Islamabad is a city on hold, gripped by the limelight of its own success, host to something potentially historic — but it remains unclear how distant that may be.

Five-star hotels in the Pakistani capital have been empty, awaiting diplomatic delegations for a next round of negotiations this week between Iran and the US. Bougie restaurants shuttered their kitchens, their usual well-heeled clientele unable to make it past army and police check posts strategically sprinkled at almost every major city intersection.

Then on Tuesday, US President Donald Trump said he would extend a ceasefire with Iran until it submits a proposal to end the conflict permanently – raising the possibility of an even longer wait.

All too often, Islamabad has hit headlines for all the wrong reasons. It was the target of a militant Islamist suicide bombing as recently February, with more than 60 people killed in an attack on a mosque.

Officials here saw the planned talks as an opportunity to perhaps reframe the country’s international image away from its tarnished legacy as a onetime sanctuary for the Taliban who attacked US troops in Afghanistan, and where the arch terrorist Osama Bin Laden hid for years.

A way out of that international wilderness still beckons — if Pakistan can broker peace between the US and Iran . That’s the hope at least.

Police manning the city’s road closures seem relaxed, lounging on their stationary motor bikes and only aroused — as this reporter witnessed — when a senior officer drove by telling them to chase a boy from under a nearby sapling where he’d fallen asleep.

The only people minded to attack the police and the army who loiter machine guns in hand are the Islamists waging an insurgency along the border with Afghanistan — though they likely can’t even get into the city because of rings of road closures radiating out from the talks venue for tens of miles.

Whole hunks of Islamabad’s sprawling road grid are eerily silent. Dogs slink across six lane highways and the odd weary worker trudges through becalmed boulevards, which on any other day would have been dicy with certain injury amid the high speed traffic.

Government workers have been told to work from home. Schools are closed, markets empty, the produce stuck outside the city. Off limits are the walking trails in the beautiful forested Margala hills, the tiny fingers of mighty Himalayan mountains that feel their way in to this majestic city.

Marooned at the heart of all the circles and check posts of security are government offices, ministries and most importantly the planned venue for US-Iran talks, a prestige hotel surrounded by its resplendent gardens.

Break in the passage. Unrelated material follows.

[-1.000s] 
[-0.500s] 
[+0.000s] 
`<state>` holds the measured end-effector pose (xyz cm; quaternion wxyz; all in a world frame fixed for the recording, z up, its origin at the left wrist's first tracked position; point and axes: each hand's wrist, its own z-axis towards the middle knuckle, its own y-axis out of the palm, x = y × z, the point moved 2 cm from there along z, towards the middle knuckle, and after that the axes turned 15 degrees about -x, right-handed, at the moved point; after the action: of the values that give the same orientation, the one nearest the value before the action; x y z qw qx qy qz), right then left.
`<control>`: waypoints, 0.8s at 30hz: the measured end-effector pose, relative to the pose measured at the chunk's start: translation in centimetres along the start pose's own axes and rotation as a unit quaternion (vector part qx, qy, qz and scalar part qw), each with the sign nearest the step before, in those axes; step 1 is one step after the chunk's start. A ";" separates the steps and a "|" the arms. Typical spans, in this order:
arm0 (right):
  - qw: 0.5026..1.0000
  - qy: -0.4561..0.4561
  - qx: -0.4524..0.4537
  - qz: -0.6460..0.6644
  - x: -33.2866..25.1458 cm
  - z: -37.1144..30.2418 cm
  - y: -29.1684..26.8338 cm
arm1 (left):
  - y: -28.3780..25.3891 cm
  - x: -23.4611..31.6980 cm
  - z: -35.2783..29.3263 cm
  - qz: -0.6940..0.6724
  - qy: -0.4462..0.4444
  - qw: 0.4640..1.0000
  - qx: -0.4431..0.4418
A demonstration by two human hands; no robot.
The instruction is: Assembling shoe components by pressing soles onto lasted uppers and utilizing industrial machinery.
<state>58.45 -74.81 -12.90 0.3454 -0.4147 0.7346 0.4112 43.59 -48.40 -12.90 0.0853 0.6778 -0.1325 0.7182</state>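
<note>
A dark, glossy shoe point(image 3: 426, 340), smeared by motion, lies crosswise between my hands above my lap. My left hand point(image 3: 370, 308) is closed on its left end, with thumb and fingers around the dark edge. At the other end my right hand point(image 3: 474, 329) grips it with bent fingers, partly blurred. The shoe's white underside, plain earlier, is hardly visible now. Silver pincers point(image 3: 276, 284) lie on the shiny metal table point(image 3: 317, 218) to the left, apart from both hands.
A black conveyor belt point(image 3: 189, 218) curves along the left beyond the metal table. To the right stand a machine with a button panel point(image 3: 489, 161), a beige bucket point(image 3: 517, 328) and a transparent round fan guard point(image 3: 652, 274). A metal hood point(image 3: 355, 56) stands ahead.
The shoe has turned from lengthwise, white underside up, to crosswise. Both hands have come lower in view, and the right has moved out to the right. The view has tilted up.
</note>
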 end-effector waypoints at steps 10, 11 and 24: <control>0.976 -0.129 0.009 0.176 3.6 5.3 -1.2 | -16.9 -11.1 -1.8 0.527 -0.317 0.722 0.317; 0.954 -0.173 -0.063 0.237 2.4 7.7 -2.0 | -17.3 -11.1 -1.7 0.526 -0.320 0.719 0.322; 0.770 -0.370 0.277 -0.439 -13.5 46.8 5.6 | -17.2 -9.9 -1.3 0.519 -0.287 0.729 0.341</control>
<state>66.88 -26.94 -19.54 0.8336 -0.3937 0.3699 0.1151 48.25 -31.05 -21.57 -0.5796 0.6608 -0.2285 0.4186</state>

If the talks do eventually take place here and history is made, it will immortalize Islamabad’s place in the pantheon of humble and noble sites that have hosted great leaders come to mend differences and save their peoples from bloodshed.

The Dayton Peace Accords spring to mind, named for the city that hosted talks ending the three years of bloodletting and civil war in Bosnia in the early 1990. I witnessed that war first hand, saw the peace, and knew the lives it saved.

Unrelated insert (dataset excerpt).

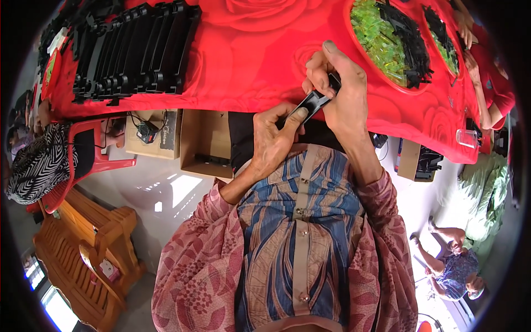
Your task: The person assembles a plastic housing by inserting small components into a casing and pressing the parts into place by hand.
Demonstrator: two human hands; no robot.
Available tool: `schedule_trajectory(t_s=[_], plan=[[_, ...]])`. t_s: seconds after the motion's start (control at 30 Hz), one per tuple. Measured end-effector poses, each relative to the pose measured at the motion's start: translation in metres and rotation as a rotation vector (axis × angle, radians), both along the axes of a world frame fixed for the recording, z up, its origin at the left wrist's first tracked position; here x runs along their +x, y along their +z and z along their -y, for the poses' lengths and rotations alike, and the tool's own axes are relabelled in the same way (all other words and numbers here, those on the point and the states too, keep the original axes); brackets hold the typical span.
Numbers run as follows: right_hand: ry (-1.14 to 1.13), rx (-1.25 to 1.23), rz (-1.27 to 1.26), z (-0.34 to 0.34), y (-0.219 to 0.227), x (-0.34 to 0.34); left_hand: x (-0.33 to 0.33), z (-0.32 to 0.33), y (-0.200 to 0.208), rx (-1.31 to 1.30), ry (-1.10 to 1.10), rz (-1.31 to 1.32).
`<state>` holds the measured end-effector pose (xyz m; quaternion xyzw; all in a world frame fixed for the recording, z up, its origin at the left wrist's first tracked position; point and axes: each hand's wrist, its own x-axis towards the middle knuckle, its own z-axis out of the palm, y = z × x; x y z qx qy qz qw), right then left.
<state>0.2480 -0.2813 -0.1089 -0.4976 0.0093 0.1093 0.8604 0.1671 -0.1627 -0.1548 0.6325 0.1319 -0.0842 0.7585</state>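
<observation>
A narrow black plastic part (314, 103) with a channel along it is held between my two hands, just off the table's near edge. My left hand (275, 135) grips its lower end, thumb pressed on top. At the upper end, my right hand (344, 91) has its fingers curled round the part, and they partly hide that end. Several long black plastic pieces (138, 52) stand in a row on the left of the table. To the right lies an oval tray (354, 41) with yellow-green clear small pieces (381, 47) and a heap of short black parts (412, 47).
A red rose-patterned cloth (249, 61) covers the table. Under it are a cardboard box (207, 138) and another box (408, 160). A red plastic chair (102, 161) and wooden bench (83, 260) stand at left. Other people sit at right, one in red (495, 88).
</observation>
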Motion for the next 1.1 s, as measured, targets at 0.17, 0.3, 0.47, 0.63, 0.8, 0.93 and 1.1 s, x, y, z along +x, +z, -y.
schedule_trajectory(t_s=[0.17,0.3,0.47,0.63,0.8,0.93,1.1], plan=[[-0.062,-0.047,-0.002,-0.004,-0.001,-0.004,0.000,-0.001,0.001,0.049,-0.029,-0.056],[-0.039,-0.063,0.019,-0.001,-0.005,-0.005,0.004,-0.003,0.001,0.112,-0.067,-0.018],[-0.040,-0.045,0.045,0.001,-0.007,-0.011,0.007,-0.007,-0.002,0.096,-0.144,-0.002],[0.019,-0.059,0.153,-0.004,0.000,-0.021,0.001,-0.009,0.005,-0.072,-0.133,-0.034],[0.021,-0.141,0.192,-0.013,0.004,-0.028,-0.004,-0.009,-0.005,-0.124,-0.138,0.012],[0.037,-0.137,0.139,-0.009,0.000,-0.025,-0.003,-0.008,-0.013,-0.130,-0.134,0.023],[0.000,-0.147,0.133,-0.005,-0.008,-0.022,0.000,-0.009,-0.012,-0.138,-0.179,-0.015]])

Not all peace talks work out. In Minsk in 2014, I witnessed the hasty and imperfect peace deal foisted on the Ukrainians by Russia and the international community following Moscow’s first Ukraine invasion. It didn’t hold because it wasn’t balanced.

For several years, I covered Iran-US nuclear deal talks during the Obama administration. Switzerland was favored venue, and the stakes weren’t so high back then; the two countries weren’t at war and the global economy didn’t hang on control of the Strait of Hormuz .

The scale and ambition of those talks were smaller, as were the venues, with lockdowns limited to a few streets.

In 2015, the talks finally reached Vienna, home to the International Atomic Energy Agency, a logical last step for the complex and the hard fought 2015 JCPOA nuclear deal.

Today, ambitions are bigger for the talks; the US hopes not just to curb nuclear development but to limit Iran’s links to its terrorist proxies, curb its lethal and growing arsenal of long range ballistic missiles, and open the Strait of Hormuz.

Were a European city hosting talks of this complexity and magnitude, it is hard to imagine the public quietly enduring what Islamabad’s residents have experienced.

But if the US and Iran manage to revive peace talks, then Islamabad, its patient citizens, and its tireless diplomats might get their chance not just to heave the country towards a positive place in the world, but to immortalize their capital as a place of hope for others.